__WORK TASK__: Make an exact copy of the listing, without images.

++++ SOURCE DATA

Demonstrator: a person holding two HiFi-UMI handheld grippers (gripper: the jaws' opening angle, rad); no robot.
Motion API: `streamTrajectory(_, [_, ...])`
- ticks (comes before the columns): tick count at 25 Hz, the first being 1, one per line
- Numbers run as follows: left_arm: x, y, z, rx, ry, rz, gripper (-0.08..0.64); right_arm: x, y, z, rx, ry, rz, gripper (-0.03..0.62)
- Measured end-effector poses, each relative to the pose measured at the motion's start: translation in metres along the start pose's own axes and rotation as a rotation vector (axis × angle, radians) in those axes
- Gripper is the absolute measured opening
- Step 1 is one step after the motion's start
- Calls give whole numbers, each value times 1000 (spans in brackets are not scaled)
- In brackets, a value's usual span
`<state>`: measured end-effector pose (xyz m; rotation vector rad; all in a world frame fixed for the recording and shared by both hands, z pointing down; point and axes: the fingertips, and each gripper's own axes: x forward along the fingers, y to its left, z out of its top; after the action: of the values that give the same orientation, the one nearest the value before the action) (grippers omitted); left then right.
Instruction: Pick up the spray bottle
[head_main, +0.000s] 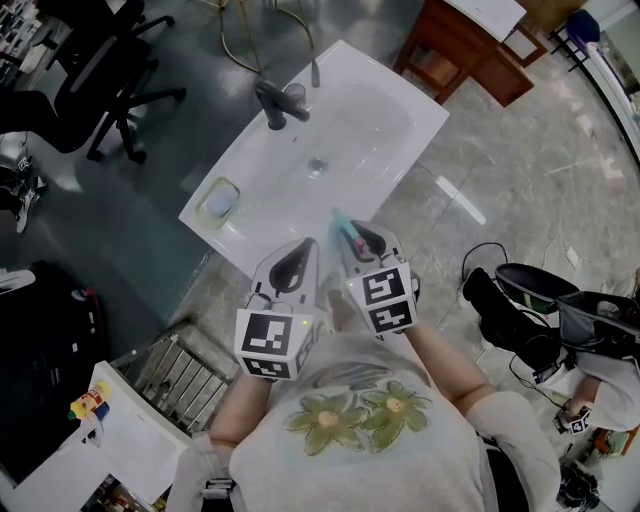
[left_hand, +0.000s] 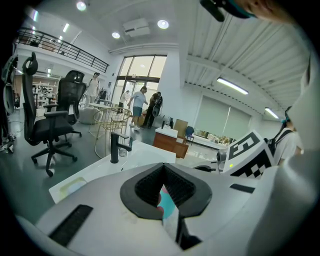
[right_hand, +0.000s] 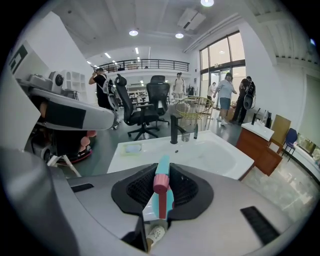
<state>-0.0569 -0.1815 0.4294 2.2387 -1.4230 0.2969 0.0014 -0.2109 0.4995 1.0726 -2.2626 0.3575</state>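
White sink counter — black faucet, small glass, perhaps a soap dish at one corner.

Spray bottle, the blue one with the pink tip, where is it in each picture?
Head view: spray bottle just below the middle, held in the right tool.
Left gripper view: low in the middle, only a teal and pink sliver.
Right gripper view: low in the middle, between the jaws.
Shared landmark: the black faucet.
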Motion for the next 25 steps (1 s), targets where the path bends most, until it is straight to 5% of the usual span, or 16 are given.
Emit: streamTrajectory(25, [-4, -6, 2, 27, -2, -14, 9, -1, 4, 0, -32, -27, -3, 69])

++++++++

__OUTPUT BELOW__:
Demonstrator: a person holding two HiFi-UMI handheld grippers (gripper: the jaws' opening angle, rad); no robot.
Motion API: `streamTrajectory(_, [_, ...])`
- ticks (comes before the columns): tick count at 25 Hz, the first being 1, one per line
- Numbers run as follows: left_arm: x, y, z, rx, ry, rz, gripper (-0.08..0.64); right_arm: x, y, z, rx, ry, rz, gripper (-0.03..0.62)
- Measured end-effector poses, each relative to the pose measured at the motion's start: translation in metres along the start pose's own axes and rotation as a rotation vector (axis × angle, radians) in those axes
- Gripper is the absolute measured opening
- Step 1 is one step after the motion's start
- Calls give whole numbers, each value times 1000 (spans in brackets are not scaled)
- In brackets, a value's usual span
`<state>`: measured end-effector pose (xyz m; rotation vector rad; all in a world frame fixed for the recording and shared by both hands, z pointing down; point and axes: the fingertips, and each gripper's own axes: x forward along the fingers, y to its left, z out of its top; after the action: of the values that give the same orientation, the one nearest the value before the action) (grippers omitted); left then right.
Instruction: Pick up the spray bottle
[head_main, +0.000s] 
[left_hand, +0.000s] 
[right_hand, +0.000s] 
<state>-0.0569 -0.1815 0.4294 2.2387 -1.4230 0.2969 0.0014 -0.2109 0.4995 1.0726 -2.2626 0.3575</state>
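White sink counter — black faucet, small glass, perhaps a soap dish at one corner.

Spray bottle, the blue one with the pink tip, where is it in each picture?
Head view: spray bottle just below the middle, held in the right tool.
Left gripper view: low in the middle, only a teal and pink sliver.
Right gripper view: low in the middle, between the jaws.
Shared landmark: the black faucet.
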Motion for the next 25 steps (1 s), targets where the path bends most, until it is straight to 5% of the usual span, or 16 are given.
Emit: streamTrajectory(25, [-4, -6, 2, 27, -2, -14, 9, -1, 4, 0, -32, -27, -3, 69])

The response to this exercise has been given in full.